See all 34 Critic Reviews

Score distribution:
  1. Positive: 32 out of 75
  2. Negative: 37 out of 75
  1. Dec 27, 2011
    10
    I am a huge fan of the classic graphic adventure gaming genre and a big fan of the Jurassic Park franchise (read both books, loved the first movie, hated the second one, and didn't bother to watch the third one yet). Let me start out by saying that The Jurassic Park: The Game is a GREAT game. It's actually one of the best games that I have played in recent years.

    I had been putting off buying this game because of the negative press that Telltale was getting (i.e., the "Jeep" incident and the metacritic allegation), but finally made the purchase on Steam along with Batman: Arkham City at 50% discount. Guess which one of these games I found myself coming back to again and again? Yes, I enjoyed playing JPTG even more so than Arkham City, which I felt was basically a rehash of the excellent first game.

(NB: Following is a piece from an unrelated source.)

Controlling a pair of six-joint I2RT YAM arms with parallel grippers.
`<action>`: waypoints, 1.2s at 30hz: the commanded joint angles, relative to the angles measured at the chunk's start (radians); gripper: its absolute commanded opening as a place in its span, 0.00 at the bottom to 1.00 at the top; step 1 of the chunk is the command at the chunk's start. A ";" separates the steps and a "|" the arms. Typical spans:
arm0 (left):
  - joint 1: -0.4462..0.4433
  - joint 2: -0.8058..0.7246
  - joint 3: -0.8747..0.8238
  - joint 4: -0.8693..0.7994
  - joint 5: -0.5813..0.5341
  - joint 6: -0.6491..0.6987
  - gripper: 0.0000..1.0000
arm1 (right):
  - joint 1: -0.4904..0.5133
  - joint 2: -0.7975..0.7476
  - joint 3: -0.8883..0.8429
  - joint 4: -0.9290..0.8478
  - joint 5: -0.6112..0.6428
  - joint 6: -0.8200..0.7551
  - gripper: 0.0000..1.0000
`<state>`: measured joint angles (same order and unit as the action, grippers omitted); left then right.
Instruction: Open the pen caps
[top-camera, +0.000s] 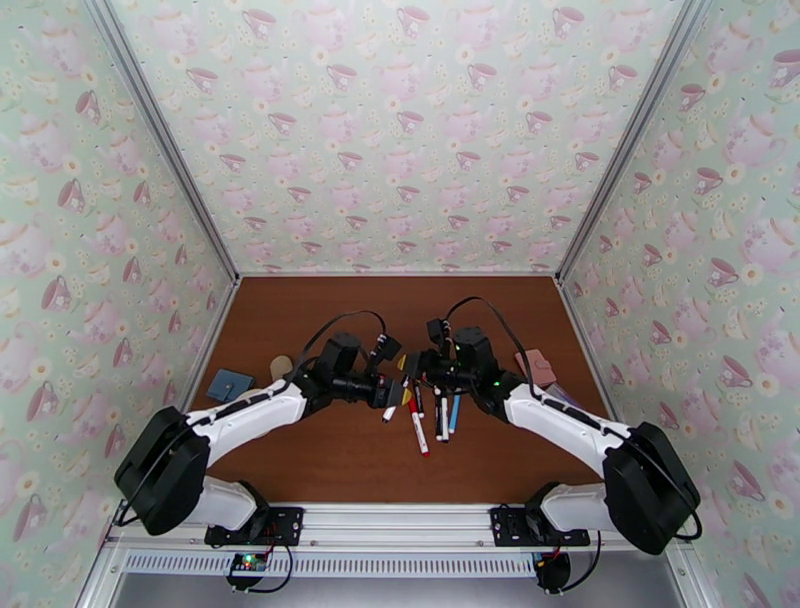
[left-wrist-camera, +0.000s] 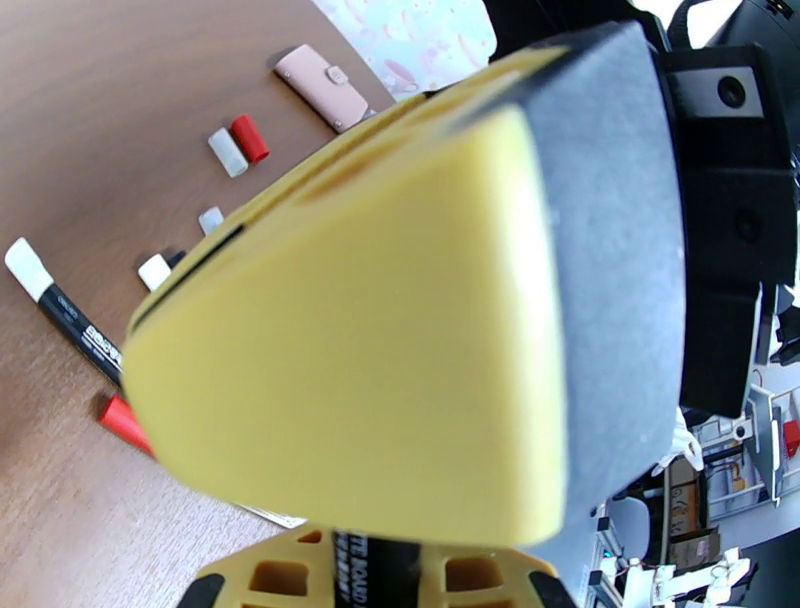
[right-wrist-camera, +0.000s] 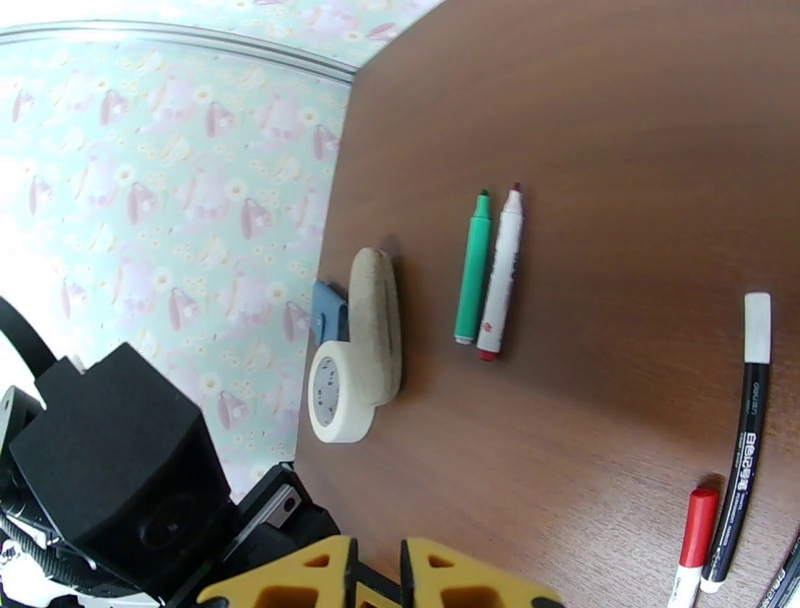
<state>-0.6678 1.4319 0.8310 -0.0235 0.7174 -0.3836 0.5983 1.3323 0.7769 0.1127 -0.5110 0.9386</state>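
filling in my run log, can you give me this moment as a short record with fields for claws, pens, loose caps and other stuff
left claw: shut on black marker
right claw: shut; what it grips is unclear
loose caps: white cap beside red cap, off any pen
pens lying: green pen beside white pen, tips bare; white-capped black pen
other items: tape roll, beige lump, pink wallet
surface: brown table

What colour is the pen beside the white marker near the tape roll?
Green; the pen shows best in the right wrist view.
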 joint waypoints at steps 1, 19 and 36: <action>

    Now to the game itself. First off, to me this game is the epitome of cinematic storytelling done right in a video game. I can't say enough about how immersive the gaming experience was. I haven't played Heavy Rain or Uncharted series since I don't own a PS3 (although I did play Fahrenheit), so I can't compare the game to those established franchises known for superb storytelling, but as far as I am concerned, the plot, cinematography, music, and dialogue were all excellent. This was no doubt possible only through JPTG's heavy reliance on the "quicktime" game play, which I understand has a lot of detractors. However, after playing through the game, I think this type of gameplay was the best (and possibly only) way to tell this story effectively since the JP franchise is so synonymous with thrills and actions. I admit that some of these action sequences were quite challenging and I died a whole lot. But even some of the death sequences (i.e., getting eaten by dinos) were satisfying to watch. The interface also allows "narrating" the story from different perspectives at the same time, which was quite interesting and ingenious in my opinion. Some adventure purists may feel that the inability to move the characters directly restricting, but I personally didn't mind this at all. I played JPTG with my XBox 360 controller and I do highly recommend playing with one. I'd imagine doing those quick time sequences with a mouse/keyboard would be significantly less enjoyable somehow.

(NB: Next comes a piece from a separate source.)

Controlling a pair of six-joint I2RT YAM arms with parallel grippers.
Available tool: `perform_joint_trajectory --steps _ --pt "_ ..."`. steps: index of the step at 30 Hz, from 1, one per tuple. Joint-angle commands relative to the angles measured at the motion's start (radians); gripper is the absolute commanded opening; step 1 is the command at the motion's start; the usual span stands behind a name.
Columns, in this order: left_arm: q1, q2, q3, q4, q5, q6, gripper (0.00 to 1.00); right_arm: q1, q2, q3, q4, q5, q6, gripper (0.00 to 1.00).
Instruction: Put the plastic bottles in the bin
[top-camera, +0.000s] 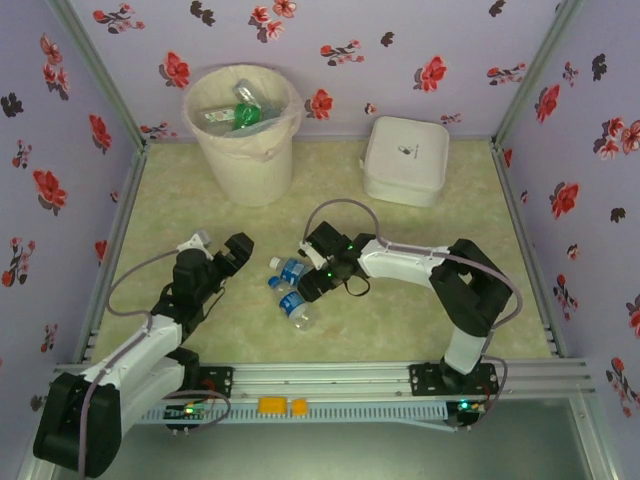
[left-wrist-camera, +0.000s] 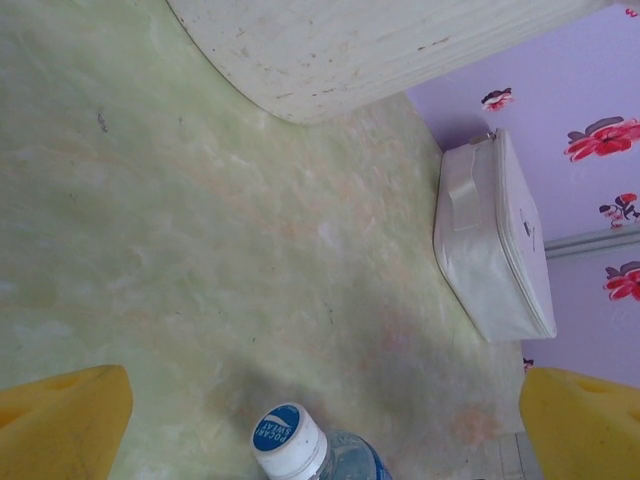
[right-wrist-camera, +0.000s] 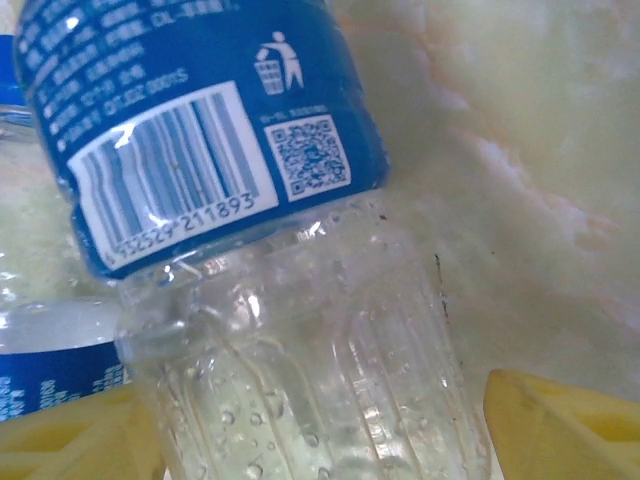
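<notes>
Between the right gripper's (right-wrist-camera: 320, 430) parted jaws, a clear bottle (top-camera: 291, 270) lies flat, cap leftward.

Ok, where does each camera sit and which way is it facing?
Top external: above, behind the bases, looking down on both arms, bin, two bottles.
Left wrist: low, facing across the table to the bin's wall and white box; own yellow fingers wide apart.
Right wrist: close on a blue-labelled bottle between its fingers.
Shared: that box, top and left wrist.
</notes>
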Motion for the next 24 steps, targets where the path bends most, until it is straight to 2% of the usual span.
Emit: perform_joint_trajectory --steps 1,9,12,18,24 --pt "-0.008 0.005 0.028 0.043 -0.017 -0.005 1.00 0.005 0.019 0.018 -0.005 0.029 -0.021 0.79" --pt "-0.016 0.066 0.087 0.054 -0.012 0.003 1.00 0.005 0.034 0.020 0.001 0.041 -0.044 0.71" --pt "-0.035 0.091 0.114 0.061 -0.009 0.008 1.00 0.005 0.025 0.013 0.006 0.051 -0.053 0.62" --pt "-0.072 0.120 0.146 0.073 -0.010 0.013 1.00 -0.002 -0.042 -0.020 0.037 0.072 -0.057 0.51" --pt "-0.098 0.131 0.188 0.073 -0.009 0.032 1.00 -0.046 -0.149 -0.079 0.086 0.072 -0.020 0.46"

    The puzzles are extremely well designed. They are logical and realistic, and are seamlessly integrated into the plot. As such, the puzzles don't require cartoonish logic (No "apply molasses to cat hair to make a fake mustache" type of nonsensical puzzles) and often objects that behave realistically like their real-life counterparts.

    One of JPTG's strongest suits is its dialogue. The game overall is very well scripted. Although you won't mistake it for a Sorkin flick, the quality of writing is far better than some of the drabs you find in today's Hollywood blockbusters. The characters are both varied and interesting. Each character has a back story, which gets developed slowly throughout the game, and plays an important role to advance the overall plot. The story is face-paced and thrilling at some points and emotional and thought-provoking at others. The scientific tidbits that are introduced throughout the game are both interesting and consistent with the JP lore. One interesting thing that Telltale attempts to do in JPTG is to correct some of the scientific inaccuracies that were introduced in the original movie by explaining that the frog DNAs that were spliced into the dinos by Dr. Wu had introduced these "anomalies" in JP's dinosaurs.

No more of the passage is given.